Right now, there is not much we can do with integers, other than print them:
>>> print(a)
5
>>> print(b)
-16
As we will see soon, we will also be able to perform common arithmetic operations with integers.
1.2.5.2. Real numbers
Similarly, we can also assign real numbers to variables:
>>> x = 14.3
Computers, however, can only represent real numbers up to a finite precision. In other words, while there are infinitely many real numbers between 0.0 and 1.0, computers can only represent a finite subset of those numbers. Similarly, \(\pi\) has infinitely many decimal places (3.14159265359…) but a computer can only store a finite number of them.

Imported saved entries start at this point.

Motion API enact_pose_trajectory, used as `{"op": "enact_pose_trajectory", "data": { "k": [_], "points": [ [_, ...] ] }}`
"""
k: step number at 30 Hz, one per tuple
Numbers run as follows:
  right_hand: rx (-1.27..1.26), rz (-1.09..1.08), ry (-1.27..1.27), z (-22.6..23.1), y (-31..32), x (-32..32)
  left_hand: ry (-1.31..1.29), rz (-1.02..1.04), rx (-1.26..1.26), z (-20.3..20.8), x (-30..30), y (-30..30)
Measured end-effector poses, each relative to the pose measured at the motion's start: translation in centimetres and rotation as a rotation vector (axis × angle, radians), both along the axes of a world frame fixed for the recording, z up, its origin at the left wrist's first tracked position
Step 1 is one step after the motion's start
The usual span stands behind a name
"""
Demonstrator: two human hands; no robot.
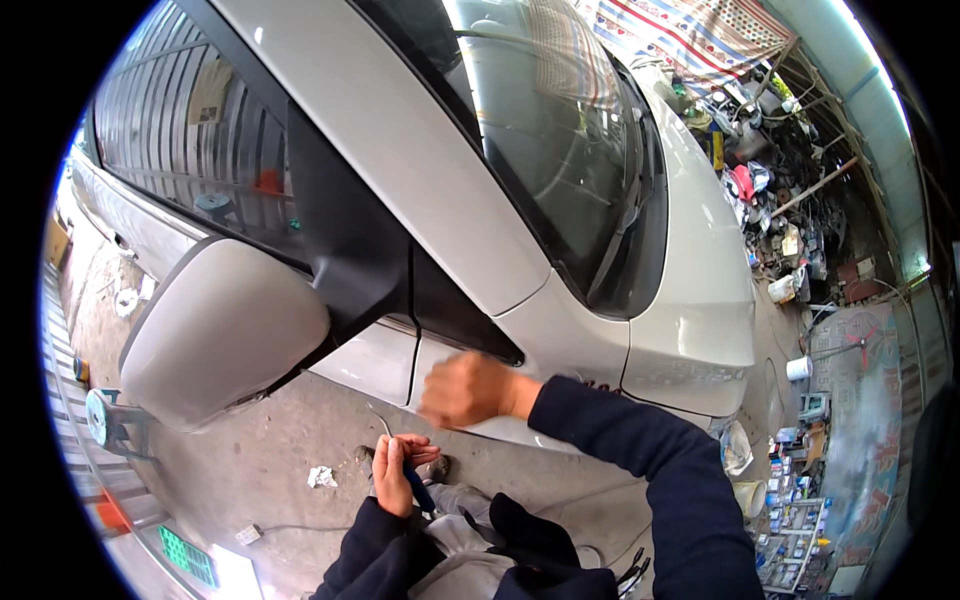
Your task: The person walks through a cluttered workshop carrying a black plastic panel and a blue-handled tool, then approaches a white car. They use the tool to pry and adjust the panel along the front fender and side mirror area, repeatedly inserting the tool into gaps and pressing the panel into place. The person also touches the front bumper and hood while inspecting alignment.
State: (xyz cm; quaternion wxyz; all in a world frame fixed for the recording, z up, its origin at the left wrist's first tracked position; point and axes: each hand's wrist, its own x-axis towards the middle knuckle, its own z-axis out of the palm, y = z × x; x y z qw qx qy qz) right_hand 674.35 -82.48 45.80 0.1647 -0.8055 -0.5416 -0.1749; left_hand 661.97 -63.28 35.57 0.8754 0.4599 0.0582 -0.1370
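My left hand [396, 474] is low in front of me, beside the car. A hand tool with a dark blue handle [418, 491] sits against its palm, several fingers stretched past it. A thin, bent metal rod, seemingly the tool's tip, sticks out above the fingers. My right hand [466, 390] is curled into a fist, slightly blurred, in front of the white car's side panel [362, 362]. Whether it touches the panel or holds something is hidden. Just above it lies the black triangular trim [455, 305] by the windscreen pillar. The side mirror [225, 335] juts out to the left.
The car's windscreen [550, 130] and bonnet [690, 270] stretch away to the right. A stool [112, 420] stands at the left wall. Cables [310, 527] cross the concrete floor. Piled parts [780, 190] and a rack of small containers [795, 540] line the right side.
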Motion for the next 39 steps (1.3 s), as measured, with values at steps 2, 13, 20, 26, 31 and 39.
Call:
{"op": "enact_pose_trajectory", "data": {
  "k": [2, 13, 20, 26, 31, 39],
  "points": [
    [0.097, 0.047, 0.043, -0.5, 1.5, -3.1, 0.005, 0.027, 0.085, 0.5, -0.3, 0.1],
    [0.028, 0.057, 0.163, -0.9, -3.7, 0.7, 0.089, -0.153, 0.049, -2.0, -0.3, -1.5],
    [0.035, -0.006, 0.137, 0.0, -2.7, 0.0, 0.085, -0.151, 0.043, -1.9, 0.3, -1.3],
    [-0.006, 0.116, 0.152, 0.0, -0.4, -2.3, 0.139, -0.214, -0.004, -3.6, -1.2, -0.3],
    [0.006, -0.062, 0.160, 1.7, -1.1, 1.2, 0.090, -0.203, 0.009, -2.7, -1.4, -0.2],
    [0.387, -0.639, 0.923, -0.3, 1.3, -13.0, -0.188, 0.021, 0.046, 3.4, 0.8, -1.7]
  ]
}}
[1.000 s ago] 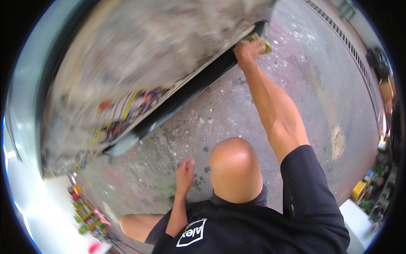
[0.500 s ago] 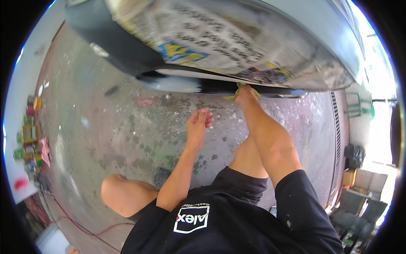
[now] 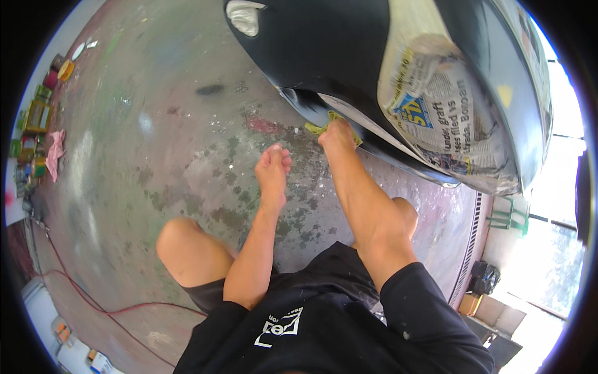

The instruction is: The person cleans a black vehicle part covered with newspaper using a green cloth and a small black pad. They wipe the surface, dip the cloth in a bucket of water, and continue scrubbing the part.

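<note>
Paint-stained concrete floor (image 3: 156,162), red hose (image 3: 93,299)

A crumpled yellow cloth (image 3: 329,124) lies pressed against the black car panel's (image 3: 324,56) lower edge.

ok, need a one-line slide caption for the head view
Crouching person presses a yellow cloth with the right hand against a black car panel masked with newspaper; left hand empty.
</note>
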`<state>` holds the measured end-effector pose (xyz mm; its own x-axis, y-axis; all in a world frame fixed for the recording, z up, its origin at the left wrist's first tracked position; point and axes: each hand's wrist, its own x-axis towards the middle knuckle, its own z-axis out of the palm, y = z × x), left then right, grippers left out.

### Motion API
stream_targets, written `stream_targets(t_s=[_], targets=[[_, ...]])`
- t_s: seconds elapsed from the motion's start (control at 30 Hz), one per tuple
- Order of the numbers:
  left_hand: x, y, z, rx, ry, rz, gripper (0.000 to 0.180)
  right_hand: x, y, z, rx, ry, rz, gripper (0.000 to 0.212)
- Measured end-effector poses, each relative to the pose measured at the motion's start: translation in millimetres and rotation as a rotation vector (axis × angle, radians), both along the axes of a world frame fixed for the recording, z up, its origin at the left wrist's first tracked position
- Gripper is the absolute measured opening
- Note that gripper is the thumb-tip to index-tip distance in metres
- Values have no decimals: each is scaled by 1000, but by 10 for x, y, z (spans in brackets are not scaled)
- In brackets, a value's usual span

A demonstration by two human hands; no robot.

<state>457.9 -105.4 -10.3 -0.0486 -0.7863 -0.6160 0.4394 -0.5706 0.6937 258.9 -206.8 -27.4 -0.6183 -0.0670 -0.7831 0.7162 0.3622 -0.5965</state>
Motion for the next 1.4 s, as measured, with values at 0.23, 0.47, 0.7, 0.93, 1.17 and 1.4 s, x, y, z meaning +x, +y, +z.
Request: stream_targets(t_s=[0.23,0.47,0.7,0.93,1.17,1.4], targets=[[158,-511,278,-25,94,29,63,891,698,486,-318,-4,620,58],[-81,-534,-111,82,673,440,50,586,1583,1230,-143,424,1261,76],[-1173,-1136,40,-304,-192,543,63,157,2342,1504,64,266,1148,76],[-1556,-1152,807,-142,-16,515,76,120,2855,1377,52,126,1158,64],[-1400,-1317,929,-195,-22,463,79,295,2820,1672,8,187,1237,67],[-1372,-1382,968,-209,-140,420,80,195,2929,1881,64,226,1259,70]])
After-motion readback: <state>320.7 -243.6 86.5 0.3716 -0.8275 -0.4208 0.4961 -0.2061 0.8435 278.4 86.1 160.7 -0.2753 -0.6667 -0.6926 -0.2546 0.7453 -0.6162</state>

Computers store real numbers using an internal representation called
floating point. In fact, these numbers are commonly referred to as
floats in programming languages. The floating point representation
approximates the value
of the real number and may not always store its exact value. For example,
the number 2.0
could, in some cases, be represented internally as 1.99999999999999
.
Integers, on the other hand, use an exact internal representation.

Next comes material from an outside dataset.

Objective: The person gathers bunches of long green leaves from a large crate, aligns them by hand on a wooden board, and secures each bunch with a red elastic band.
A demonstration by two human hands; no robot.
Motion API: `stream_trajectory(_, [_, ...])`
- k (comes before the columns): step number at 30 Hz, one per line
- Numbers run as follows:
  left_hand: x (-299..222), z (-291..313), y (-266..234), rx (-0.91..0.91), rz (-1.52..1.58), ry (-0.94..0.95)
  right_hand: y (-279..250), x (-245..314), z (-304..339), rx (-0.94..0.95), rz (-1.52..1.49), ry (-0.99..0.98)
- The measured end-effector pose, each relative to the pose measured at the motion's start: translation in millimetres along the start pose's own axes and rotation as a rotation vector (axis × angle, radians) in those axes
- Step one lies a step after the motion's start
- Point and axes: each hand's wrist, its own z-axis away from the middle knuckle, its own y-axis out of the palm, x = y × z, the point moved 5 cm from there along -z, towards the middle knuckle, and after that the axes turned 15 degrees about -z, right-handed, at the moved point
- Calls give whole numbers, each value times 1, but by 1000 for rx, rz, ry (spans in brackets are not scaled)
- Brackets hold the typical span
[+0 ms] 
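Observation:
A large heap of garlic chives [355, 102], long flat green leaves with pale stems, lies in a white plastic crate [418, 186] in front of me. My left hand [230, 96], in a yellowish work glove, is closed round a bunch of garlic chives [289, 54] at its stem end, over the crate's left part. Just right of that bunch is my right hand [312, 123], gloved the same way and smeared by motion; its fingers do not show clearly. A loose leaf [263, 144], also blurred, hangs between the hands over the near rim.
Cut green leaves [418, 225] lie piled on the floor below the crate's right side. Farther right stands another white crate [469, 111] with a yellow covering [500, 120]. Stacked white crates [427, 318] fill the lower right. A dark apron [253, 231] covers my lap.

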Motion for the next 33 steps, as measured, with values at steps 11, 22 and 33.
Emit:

The range of integers that can be represented is still finite,
but the internal representation of an integer is always an exact value.
For example, the integer 2
, if stored in a variable, will always be
exactly 2
(instead of an approximation
like 1.99999999999999
).
The difference between an integer literal and a floating point literal is the presence of a decimal point. If a decimal point is present in the number, it will be represented internally as a floating point value, even if the fractional part is zero. Otherwise, it will be represented as an integer.
For example:
>>> x = 15.0
>>> b = 15
>>> print(x)
15.0
>>> print(b)
15
Conceptually, x
and b
both store the name number (fifteen), but they
have different types: x
is a float and b
is an integer. Python actually
has a built-in type
function that will tell us the exact type of a variable:
>>> print(x)
15.0
>>> type(x)
<class 'float'>
>>> print(b)
15
>>> type(b)
<class 'int'>
Technical Details
Types are represented using classes in Python, which is why the
output of the type
function says <class 'float'>
rather
than <type 'float'>
or simply 'float'
. We will introduce
classes later in the book.
This function also allows us to see how Python is able to recognize the type of a variable has changed dynamically based on the value it stores:
>>> c = 10
>>> type(c)
<class 'int'>
>>> c = 10.5
>>> type(c)
<class 'float'>
Notice how variable c
first stored an integer, but then switched to being
a float
variable once we assigned a float to it.
1.2.5.3. Strings
We have already seen one way to assign a string value to a variable:
>>> message = "Hello, world!"
One thing to note, though, is that the value that is associated with the variable does not include the quotation marks. The quotation marks are simply used to delimit the start and end of the string literal. This is why the quotation marks are not included when we print a string variable:
>>> print(message)
Hello, world!
But are included when we supply the name of the variable to the interpreter:
>>> message
'Hello, world!'
The result of evaluating the name message
includes the quotation
marks to indicate that the value is a string.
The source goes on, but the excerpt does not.